Our Performance

This research proposes an innovative quantitative trading framework, LLM-MAS-DRL (Large Language Model - Multi-Agent System - Deep Reinforcement Learning), which integrates the semantic understanding capabilities of large language models, the collaborative decision-making mechanisms of multi-agent systems, and the adaptive optimization capabilities of deep reinforcement learning. The system employs five specialized agents (Fundamental Analyst, Sentiment Analyst, Industry Trend Analyst, Market Risk Analyst, and Black Swan Event Detector) for collaborative analysis, coordinating conflicts and information integration among agents through a Model Context Provider (MCP) mechanism, and optimizing trading decisions using the Proximal Policy Optimization (PPO) algorithm.

The empirical study targets five US-listed stocks (NVDA, AAPL, MSFT, BAC, AMZN), spanning 25 years of historical data from 2000 to 2025, strictly divided into training period (2000-2021), validation period (2022- June 2024), and out-of-sample testing period (July 2024-June 2025). Results demonstrate exceptional performance during the extreme market volatility testing period, with average annualized return of 53.87%, Sharpe ratio of 1.702, and maximum drawdown of only 12.54%, significantly outperforming the buy-and-hold strategy (annualized return 26.08%, Sharpe ratio 0.765, maximum drawdown 30.24%). Comprehensive comparisons with nineteen baseline models confirm the framework’s superiority, including traditional machine learning models (ARIMA, Logistic Regression, SVM, Random Forest, XGBoost), deep learning models (LSTM, Bi-LSTM, Transformer), and other deep reinforcement learning algorithms (TRPO, DQN, DDPG, SAC).

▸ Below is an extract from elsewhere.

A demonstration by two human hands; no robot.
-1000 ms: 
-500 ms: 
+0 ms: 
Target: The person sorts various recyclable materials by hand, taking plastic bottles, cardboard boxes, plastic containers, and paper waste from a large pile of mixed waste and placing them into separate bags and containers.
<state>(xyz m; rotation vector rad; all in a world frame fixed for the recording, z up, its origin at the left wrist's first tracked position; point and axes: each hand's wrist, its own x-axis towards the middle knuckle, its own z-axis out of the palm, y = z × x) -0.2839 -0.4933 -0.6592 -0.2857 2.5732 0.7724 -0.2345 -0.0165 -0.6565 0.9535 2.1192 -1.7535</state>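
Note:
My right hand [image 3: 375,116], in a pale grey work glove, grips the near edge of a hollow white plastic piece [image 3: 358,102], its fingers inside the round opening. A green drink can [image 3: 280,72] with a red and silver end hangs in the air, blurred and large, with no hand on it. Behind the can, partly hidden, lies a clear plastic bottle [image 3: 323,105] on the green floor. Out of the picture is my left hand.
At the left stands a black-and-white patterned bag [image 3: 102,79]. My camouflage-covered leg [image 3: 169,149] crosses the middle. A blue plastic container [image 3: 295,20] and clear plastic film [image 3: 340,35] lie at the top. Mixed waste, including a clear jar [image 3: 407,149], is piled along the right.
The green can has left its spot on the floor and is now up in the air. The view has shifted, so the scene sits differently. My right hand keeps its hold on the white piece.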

Ablation studies reveal component contributions:the Industry Trend Agent is most critical to system performance (removal decreases annualized return by 18.70 percentage points), the Fundamental Agent provides stability (Sharpe ratio contribution of 0.310), and the Black Swan Agent offers important protective value (maximum drawdown reduction of 7.3 percentage points). This research confirms the effectiveness, robustness, and scalability of the LLM-MAS-DRL architecture in complex financial environments, providing significant methodological innovation for quantitative trading and financial technology domains.